# Cadweld



## joe-nwt (Mar 28, 2019)

I routinely dry moulds before I use them with a propne torch. They will be fine. If you open a vial and you still have powder you should be fine as well. But I would label the vials to be checked before using.


----------



## Southeast Power (Jan 18, 2009)

If the powder is more than a year old, toss it, end the frustration


----------



## Flyingsod (Jul 11, 2013)

Oh hell yeah. They looked old AF when I walked in here two years ago. I never considered they might have an expiration date. Thanks


Sent from my iPhone using Tapatalk


----------



## Signal1 (Feb 10, 2016)

I wouldn't save any shots that have been wet/ or expired. 

The molds are fine just make sure they are dry, and buy the product as you need it so you're always working with new stuff.


----------



## Southeast Power (Jan 18, 2009)

We switched over to the battery-fired type with the K-Cups. Never looked back


----------



## VELOCI3 (Aug 15, 2019)

Southeast Power said:


> If the powder is more than a year old, toss it, end the frustration


I recently used 20 year old powder. Still works. 
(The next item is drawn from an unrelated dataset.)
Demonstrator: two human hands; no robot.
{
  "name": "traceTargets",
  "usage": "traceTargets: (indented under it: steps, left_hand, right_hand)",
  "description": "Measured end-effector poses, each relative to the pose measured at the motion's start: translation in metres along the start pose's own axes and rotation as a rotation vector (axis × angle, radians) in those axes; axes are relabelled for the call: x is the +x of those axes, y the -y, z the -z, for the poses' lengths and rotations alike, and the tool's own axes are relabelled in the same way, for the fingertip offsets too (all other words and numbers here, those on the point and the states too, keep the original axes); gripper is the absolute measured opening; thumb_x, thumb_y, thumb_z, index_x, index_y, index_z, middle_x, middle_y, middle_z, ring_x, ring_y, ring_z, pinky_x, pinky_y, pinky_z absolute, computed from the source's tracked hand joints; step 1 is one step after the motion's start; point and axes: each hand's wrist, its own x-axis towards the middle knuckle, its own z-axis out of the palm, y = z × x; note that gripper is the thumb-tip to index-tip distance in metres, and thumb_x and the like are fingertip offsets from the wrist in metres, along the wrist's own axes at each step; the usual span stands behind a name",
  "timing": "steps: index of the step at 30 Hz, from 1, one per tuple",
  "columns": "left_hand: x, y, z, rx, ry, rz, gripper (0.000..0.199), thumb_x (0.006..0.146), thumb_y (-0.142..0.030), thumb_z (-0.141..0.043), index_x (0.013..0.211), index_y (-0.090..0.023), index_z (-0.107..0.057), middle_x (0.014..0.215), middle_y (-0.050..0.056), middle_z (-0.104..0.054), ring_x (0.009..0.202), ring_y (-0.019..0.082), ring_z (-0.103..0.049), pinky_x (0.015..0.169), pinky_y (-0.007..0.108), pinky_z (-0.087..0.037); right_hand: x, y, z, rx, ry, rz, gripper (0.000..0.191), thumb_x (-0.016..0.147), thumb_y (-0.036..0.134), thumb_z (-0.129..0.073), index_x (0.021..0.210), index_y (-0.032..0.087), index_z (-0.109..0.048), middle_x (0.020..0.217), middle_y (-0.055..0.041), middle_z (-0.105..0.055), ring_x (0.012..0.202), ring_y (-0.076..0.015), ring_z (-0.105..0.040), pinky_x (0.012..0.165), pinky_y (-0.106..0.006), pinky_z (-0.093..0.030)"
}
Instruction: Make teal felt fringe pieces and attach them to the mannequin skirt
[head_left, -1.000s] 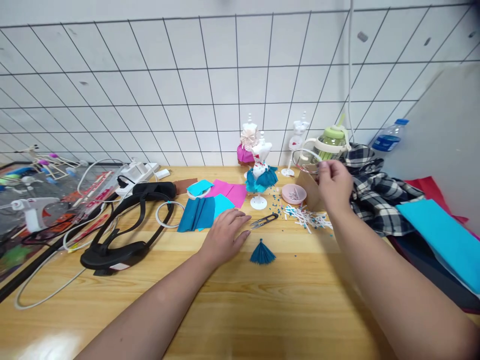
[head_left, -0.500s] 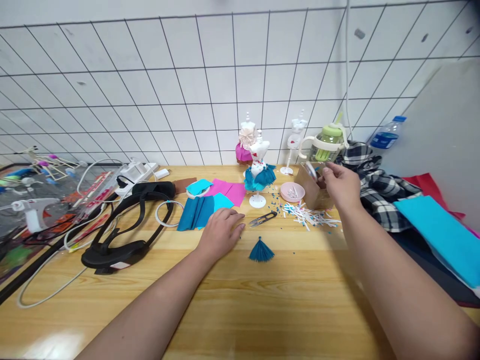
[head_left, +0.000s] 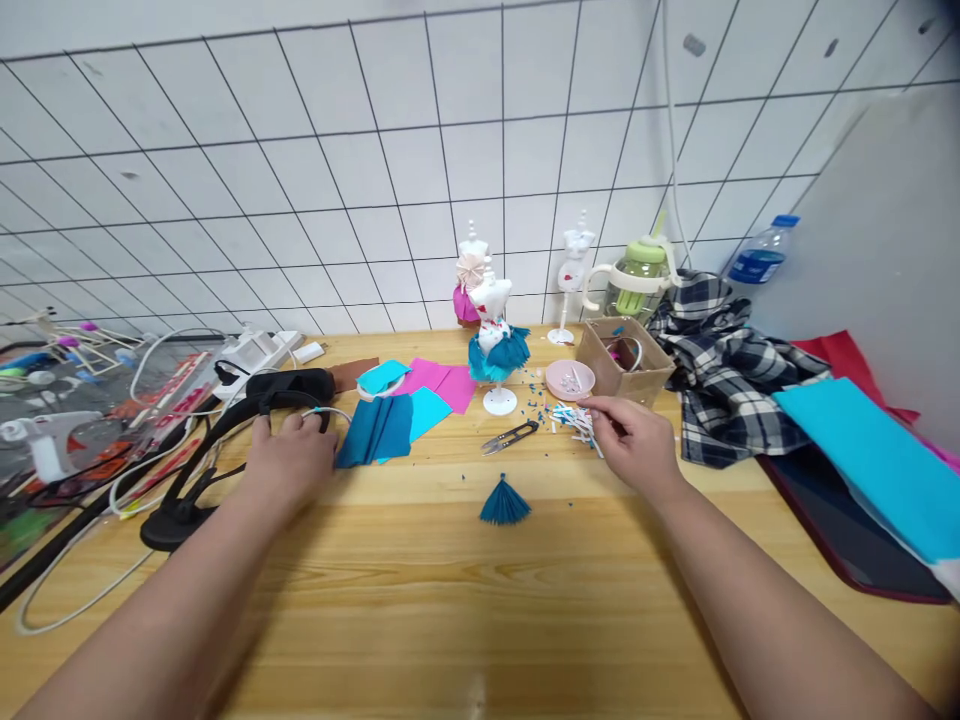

Sent from my iPad using Tapatalk


----------



## paulengr (Oct 8, 2017)

It's iron and aluminum powder with a little magnesium to make it go. No "gunpowder". As long as the spark is hot enough it will go off almost no matter how old it is. Moisture causes major issues but not so much with the material as it causes steam pockets and just messes with the material so it doesn't flow properly. Same problem you have with metal castings. Even in the foundry business a lot of shops just do a "heat up" run where they make the first shot and intentionally dispose of it knowing it is just going to heat up the mold and get rid of any moisture without actually intending to actually make a product. These are often called "warm ups" if you see them on a QC report.


----------



## Flyingsod (Jul 11, 2013)

Southeast Power said:


> We switched over to the battery-fired type with the K-Cups. Never looked back


I saw those in a drawer here. I wanted to try em but no reason to yet. They use the same molds ?


Sent from my iPhone using Tapatalk


----------



## Flyingsod (Jul 11, 2013)

paulengr said:


> It's iron and aluminum powder with a little magnesium to make it go. No "gunpowder". As long as the spark is hot enough it will go off almost no matter how old it is. Moisture causes major issues but not so much with the material as it causes steam pockets and just messes with the material so it doesn't flow properly.


Dang. I was gonna try to make thermite or something with em. 

I had a buddy that dripped a drop of sweat into one. He said it pretty much exploded on him. 

Thanks for the info


Sent from my iPhone using Tapatalk


----------



## SteveBayshore (Apr 7, 2013)

Southeast Power said:


> We switched over to the battery-fired type with the K-Cups. Never looked back


We bought the battery ones when they first came out. Every other shot in the first 10 or so cases were duds. My distributor was replacing 50% of what I was buying. Haven't used it since. Went back to the original shots. Usually do a couple of hundred shots a year. We don't use the strikers at all to ignite them. We just hit them with the propane torch to ignite since the torch is already out to warm up and dry the molds.


----------



## SteveBayshore (Apr 7, 2013)

Forgot to add a note. We work in a factory that blends and packages luting sand. Its used to pack the weld molds that are used to assemble seamless railroad tracks. What we use duct seal for. Watched them run test shots years ago. The rail molds they were doing the tests with were only used once. They smashed them off of the completed weld. Not sure if that was just for the test or if all molds were one shot. There are hundreds of different rail shapes that require individual molds.


----------